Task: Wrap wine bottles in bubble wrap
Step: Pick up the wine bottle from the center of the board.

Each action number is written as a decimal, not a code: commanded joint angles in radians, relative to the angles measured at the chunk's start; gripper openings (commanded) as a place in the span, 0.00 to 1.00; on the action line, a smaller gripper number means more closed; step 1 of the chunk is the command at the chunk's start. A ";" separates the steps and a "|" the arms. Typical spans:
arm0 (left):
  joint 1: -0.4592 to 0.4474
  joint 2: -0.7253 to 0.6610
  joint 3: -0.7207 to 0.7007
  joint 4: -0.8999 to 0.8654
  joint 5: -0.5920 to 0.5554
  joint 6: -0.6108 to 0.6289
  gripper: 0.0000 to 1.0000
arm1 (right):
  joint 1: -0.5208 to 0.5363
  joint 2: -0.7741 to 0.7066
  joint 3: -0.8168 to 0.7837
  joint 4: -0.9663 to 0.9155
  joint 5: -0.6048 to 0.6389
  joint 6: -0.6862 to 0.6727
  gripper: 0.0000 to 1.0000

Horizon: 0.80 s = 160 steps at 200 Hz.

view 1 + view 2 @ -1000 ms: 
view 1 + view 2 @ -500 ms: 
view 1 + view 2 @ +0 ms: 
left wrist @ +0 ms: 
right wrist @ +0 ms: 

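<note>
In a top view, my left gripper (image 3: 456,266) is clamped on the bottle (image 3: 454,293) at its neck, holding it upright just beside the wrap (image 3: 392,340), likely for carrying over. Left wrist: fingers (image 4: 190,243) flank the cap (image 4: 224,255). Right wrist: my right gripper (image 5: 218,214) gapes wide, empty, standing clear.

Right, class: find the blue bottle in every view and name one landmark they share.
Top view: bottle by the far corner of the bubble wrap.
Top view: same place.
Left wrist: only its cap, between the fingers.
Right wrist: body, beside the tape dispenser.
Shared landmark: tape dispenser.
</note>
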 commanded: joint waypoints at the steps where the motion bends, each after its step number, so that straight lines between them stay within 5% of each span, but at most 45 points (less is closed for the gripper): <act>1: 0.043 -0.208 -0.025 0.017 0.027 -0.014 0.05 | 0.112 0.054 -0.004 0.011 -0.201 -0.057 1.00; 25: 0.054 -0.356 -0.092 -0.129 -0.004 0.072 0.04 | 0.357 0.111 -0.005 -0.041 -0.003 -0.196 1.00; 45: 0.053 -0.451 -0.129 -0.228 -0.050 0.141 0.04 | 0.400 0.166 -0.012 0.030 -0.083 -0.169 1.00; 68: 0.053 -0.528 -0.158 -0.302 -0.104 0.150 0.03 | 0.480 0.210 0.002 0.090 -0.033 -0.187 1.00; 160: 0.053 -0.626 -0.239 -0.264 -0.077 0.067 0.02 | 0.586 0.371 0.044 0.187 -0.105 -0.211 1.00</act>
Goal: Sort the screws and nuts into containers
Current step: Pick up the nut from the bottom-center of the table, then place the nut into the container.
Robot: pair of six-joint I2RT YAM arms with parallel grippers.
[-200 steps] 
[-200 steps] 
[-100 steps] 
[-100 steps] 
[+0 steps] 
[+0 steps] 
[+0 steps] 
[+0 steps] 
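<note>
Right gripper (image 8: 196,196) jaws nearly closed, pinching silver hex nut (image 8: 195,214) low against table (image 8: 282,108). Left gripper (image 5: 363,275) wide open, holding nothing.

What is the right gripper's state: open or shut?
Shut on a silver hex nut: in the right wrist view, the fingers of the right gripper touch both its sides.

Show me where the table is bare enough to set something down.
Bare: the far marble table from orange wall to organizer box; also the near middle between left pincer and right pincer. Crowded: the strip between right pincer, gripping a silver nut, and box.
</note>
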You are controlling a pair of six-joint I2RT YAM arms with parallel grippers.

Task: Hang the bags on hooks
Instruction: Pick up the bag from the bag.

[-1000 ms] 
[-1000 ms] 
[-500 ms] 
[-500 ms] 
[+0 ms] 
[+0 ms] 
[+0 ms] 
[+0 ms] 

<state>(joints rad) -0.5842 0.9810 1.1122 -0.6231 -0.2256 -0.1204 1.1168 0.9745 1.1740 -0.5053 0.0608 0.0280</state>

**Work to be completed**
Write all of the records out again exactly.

**Output**
Task: Wrap wine bottles in bubble wrap
Step: Pick up the wine bottle from the center of the board.

Each action number is written as a decimal, not a code: commanded joint angles in radians, relative to the angles measured at the chunk's start; gripper openings (commanded) as a place in the span, 0.00 to 1.00; on the action line, a smaller gripper number means more closed; step 1 of the chunk is the command at the chunk's start. A ";" separates the steps and a "|" the arms. Typical spans:
arm0 (left):
  joint 1: -0.4592 to 0.4474
  joint 2: -0.7253 to 0.6610
  joint 3: -0.7207 to 0.7007
  joint 4: -0.8999 to 0.8654
  joint 5: -0.5920 to 0.5554
  joint 6: -0.6108 to 0.6289
  gripper: 0.0000 to 1.0000
arm1 (right):
  joint 1: -0.5208 to 0.5363
  joint 2: -0.7741 to 0.7066
  joint 3: -0.8168 to 0.7837
  joint 4: -0.9663 to 0.9155
  joint 5: -0.6048 to 0.6389
  joint 6: -0.6862 to 0.6727
  gripper: 0.0000 to 1.0000

Horizon: 0.80 s = 160 steps at 200 Hz.

view 1 + view 2 @ -1000 ms: 
view 1 + view 2 @ -500 ms: 
view 1 + view 2 @ +0 ms: 
left wrist @ +0 ms: 
right wrist @ +0 ms: 

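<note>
In a top view, my left gripper (image 3: 456,266) is clamped on the bottle (image 3: 454,293) at its neck, holding it upright just beside the wrap (image 3: 392,340), likely for carrying over. Left wrist: fingers (image 4: 190,243) flank the cap (image 4: 224,255). Right wrist: my right gripper (image 5: 218,214) gapes wide, empty, standing clear.

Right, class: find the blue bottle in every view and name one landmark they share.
Top view: bottle by the far corner of the bubble wrap.
Top view: same place.
Left wrist: only its cap, between the fingers.
Right wrist: body, beside the tape dispenser.
Shared landmark: tape dispenser.
</note>
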 commanded: joint waypoints at the steps where the motion bends, each after its step number, so that straight lines between them stay within 5% of each span, but at most 45 points (less is closed for the gripper): <act>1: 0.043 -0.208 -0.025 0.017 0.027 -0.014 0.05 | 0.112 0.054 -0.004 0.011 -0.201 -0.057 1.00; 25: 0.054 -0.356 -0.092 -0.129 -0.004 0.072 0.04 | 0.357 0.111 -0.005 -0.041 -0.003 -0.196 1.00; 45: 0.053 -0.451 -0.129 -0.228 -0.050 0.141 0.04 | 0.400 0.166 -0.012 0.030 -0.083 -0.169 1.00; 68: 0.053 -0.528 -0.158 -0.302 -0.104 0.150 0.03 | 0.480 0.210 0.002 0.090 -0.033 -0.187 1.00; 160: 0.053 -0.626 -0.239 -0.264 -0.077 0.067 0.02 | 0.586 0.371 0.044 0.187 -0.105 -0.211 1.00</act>
Goal: Sort the screws and nuts into containers
Current step: Pick up the nut from the bottom-center of the table, then place the nut into the container.
Robot: pair of six-joint I2RT YAM arms with parallel grippers.
[-200 steps] 
[-200 steps] 
[-100 steps] 
[-100 steps] 
[+0 steps] 
[+0 steps] 
[+0 steps] 
[+0 steps] 
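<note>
Right gripper (image 8: 196,196) jaws nearly closed, pinching silver hex nut (image 8: 195,214) low against table (image 8: 282,108). Left gripper (image 5: 363,275) wide open, holding nothing.

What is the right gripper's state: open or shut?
Shut on a silver hex nut: in the right wrist view, the fingers of the right gripper touch both its sides.

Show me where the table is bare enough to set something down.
Bare: the far marble table from orange wall to organizer box; also the near middle between left pincer and right pincer. Crowded: the strip between right pincer, gripping a silver nut, and box.
</note>
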You are controlling a pair of six-joint I2RT YAM arms with parallel grippers.

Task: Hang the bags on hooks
Instruction: Pick up the bag from the bag.

[-1000 ms] 
[-1000 ms] 
[-500 ms] 
[-500 ms] 
[+0 ms] 
[+0 ms] 
[+0 ms] 
[+0 ms] 

<state>(joints rad) -0.5842 0.9810 1.1122 -0.6231 -0.2256 -0.1204 1.1168 0.9745 1.1740 -0.5053 0.0608 0.0280</state>

Nothing else remains for the exercise.